## DATASET EXCERPT

++++++++

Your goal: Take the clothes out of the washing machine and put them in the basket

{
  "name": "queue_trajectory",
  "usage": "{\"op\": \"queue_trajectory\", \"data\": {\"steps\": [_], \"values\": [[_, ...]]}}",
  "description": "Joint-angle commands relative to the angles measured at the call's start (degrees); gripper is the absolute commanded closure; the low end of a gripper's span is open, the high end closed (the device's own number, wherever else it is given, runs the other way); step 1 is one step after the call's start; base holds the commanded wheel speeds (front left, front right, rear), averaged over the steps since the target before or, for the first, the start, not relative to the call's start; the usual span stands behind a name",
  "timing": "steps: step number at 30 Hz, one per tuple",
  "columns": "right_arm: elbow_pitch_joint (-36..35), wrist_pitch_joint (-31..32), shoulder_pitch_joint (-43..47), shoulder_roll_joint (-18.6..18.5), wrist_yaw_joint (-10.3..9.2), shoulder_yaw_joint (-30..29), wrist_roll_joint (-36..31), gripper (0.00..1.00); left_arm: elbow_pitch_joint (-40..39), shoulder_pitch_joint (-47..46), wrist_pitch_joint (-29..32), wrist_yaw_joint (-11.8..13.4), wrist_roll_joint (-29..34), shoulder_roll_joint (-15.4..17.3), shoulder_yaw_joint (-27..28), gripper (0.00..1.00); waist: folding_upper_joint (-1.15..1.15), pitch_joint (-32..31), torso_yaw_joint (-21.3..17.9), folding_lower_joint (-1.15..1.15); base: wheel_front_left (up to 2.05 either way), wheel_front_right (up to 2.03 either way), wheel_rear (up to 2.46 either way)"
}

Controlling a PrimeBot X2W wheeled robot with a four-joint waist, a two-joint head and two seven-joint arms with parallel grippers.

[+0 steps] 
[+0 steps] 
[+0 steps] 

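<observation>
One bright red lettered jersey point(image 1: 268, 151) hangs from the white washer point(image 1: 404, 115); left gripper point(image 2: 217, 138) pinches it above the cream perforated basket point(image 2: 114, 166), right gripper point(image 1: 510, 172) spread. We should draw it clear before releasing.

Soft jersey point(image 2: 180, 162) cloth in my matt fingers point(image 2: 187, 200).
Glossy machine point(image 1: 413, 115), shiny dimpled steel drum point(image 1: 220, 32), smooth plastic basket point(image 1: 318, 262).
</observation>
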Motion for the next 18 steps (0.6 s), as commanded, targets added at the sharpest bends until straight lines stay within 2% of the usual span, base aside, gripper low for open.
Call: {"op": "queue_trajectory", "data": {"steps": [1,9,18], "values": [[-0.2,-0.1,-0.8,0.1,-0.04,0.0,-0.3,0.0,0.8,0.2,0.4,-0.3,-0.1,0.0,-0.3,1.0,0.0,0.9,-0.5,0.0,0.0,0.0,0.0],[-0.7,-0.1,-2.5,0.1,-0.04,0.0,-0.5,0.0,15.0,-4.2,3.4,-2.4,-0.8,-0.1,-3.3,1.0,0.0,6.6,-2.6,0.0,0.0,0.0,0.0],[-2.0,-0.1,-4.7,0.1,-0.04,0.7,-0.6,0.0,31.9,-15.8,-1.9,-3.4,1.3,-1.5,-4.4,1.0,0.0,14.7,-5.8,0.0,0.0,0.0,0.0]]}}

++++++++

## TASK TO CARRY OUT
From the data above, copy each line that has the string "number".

## YOUR SOLUTION
  "description": "Joint-angle commands relative to the angles measured at the call's start (degrees); gripper is the absolute commanded closure; the low end of a gripper's span is open, the high end closed (the device's own number, wherever else it is given, runs the other way); step 1 is one step after the call's start; base holds the commanded wheel speeds (front left, front right, rear), averaged over the steps since the target before or, for the first, the start, not relative to the call's start; the usual span stands behind a name",
  "timing": "steps: step number at 30 Hz, one per tuple",

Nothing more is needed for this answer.